PHS 701 SAS Tutorials

Interactive SAS tutorials supporting the OpenIntro Introduction to Modern Statistics textbook.

Note: I’m going to confuse you in this lesson by flipping between “Randomization” and “Permutation”. For our purposes, they are the same thing.

Randomization test

The example in this lesson is taken from a paper on the “Influence of sex role stereotypes on personnel decisions” by Rosen and Jerdee, 1974.

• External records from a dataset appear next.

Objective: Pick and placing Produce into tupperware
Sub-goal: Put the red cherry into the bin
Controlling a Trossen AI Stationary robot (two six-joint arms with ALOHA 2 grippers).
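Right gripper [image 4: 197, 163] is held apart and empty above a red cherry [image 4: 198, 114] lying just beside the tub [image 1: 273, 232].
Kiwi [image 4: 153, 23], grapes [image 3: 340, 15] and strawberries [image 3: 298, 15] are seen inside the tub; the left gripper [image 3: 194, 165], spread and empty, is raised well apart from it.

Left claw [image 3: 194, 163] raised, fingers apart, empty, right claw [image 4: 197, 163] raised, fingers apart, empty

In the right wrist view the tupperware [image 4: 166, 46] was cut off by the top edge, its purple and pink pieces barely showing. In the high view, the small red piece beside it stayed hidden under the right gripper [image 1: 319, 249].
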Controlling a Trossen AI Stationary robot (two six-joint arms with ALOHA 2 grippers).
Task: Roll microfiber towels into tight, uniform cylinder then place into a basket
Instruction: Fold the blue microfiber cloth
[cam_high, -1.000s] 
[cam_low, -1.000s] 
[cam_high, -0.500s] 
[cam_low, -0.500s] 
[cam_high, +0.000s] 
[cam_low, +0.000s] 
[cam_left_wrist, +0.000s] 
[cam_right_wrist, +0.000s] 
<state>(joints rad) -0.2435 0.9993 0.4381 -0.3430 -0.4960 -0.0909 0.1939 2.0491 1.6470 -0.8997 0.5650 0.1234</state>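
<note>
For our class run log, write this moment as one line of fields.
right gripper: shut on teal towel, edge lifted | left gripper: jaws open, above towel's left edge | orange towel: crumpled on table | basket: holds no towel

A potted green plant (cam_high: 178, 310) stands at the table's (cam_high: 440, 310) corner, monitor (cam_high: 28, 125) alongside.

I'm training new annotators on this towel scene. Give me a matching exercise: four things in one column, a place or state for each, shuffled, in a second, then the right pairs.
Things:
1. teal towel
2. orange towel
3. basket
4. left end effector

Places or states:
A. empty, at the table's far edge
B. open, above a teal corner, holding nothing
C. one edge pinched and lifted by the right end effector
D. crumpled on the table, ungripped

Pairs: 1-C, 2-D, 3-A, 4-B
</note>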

* Initialize this SAS session;
%include "~/my_shared_file_links/hammi002/sasprog/run_first.sas";

* Makes a working copy of PROMOTION data and check;
%use_data(promotion);
%glimpse(promotion);

Forty-eight male bank supervisors were given personnel files and asked to judge whether the person should be promoted to a branch manager position. The files were all identical except that half of them indicated that the candidate was male and the other half indicated that the candidate was female.

The data were then collected showing that 14 out of the 24 female files were selected for promotion and 21 of the 24 male files were selected for promotion.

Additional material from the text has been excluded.